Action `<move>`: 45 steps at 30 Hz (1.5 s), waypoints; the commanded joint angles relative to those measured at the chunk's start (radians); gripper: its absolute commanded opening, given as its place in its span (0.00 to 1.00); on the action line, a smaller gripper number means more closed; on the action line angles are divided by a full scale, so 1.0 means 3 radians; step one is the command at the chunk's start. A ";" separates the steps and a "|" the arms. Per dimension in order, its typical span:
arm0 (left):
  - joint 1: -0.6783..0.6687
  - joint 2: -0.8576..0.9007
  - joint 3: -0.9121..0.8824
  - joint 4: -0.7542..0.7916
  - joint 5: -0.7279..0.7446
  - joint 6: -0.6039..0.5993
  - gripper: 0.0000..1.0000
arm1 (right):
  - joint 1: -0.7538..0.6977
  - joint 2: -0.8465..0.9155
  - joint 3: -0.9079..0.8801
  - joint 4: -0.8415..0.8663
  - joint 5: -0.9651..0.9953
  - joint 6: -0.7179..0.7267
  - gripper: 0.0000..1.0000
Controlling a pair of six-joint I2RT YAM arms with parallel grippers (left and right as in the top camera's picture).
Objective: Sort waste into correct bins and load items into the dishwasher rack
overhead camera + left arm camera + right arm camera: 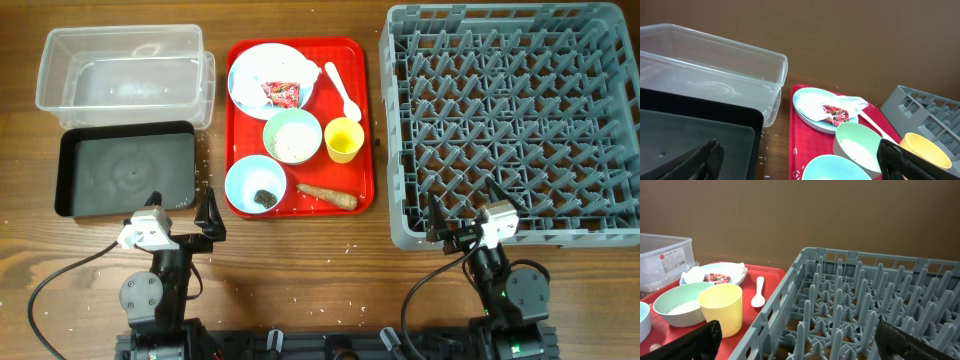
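On the red serving tray (352,110) lie a pale plate (250,72) with a red wrapper (281,93) and white tissue (300,70), a pale green bowl (292,136) with rice, a light blue bowl (255,185) with a dark lump (264,199), a yellow cup (343,140), a white spoon (342,91) and a carrot-like root (327,196). The clear tub (120,70) and black tray (125,170) stand left. The grey rack (515,120) stands right. My left gripper (182,218) is open by the black tray's near corner. My right gripper (465,225) is open at the rack's near edge.
Loose rice grains (205,160) lie on the wooden table between the black tray and the red tray, and near the front edge. Cables run from both arm bases at the bottom. The rack (865,305) holds nothing between its pegs.
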 commanded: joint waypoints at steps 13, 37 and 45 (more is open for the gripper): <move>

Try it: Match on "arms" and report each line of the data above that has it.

Task solution:
Action `<move>`: 45 steps at 30 Hz (1.5 s), waypoints; the commanded joint angles relative to those measured at the chunk's start (radians); gripper: its absolute commanded opening, given as its place in its span (0.00 to 1.00); on the action line, a smaller gripper number means more closed; on the action line angles are divided by a full scale, so 1.0 means 3 radians; step one is the command at the chunk's start. A ";" separates the steps and a "|" the arms. Per dimension in order, its typical span:
Controlling a pair of six-joint I2RT YAM arms with parallel grippers (left and right as in the top camera's picture).

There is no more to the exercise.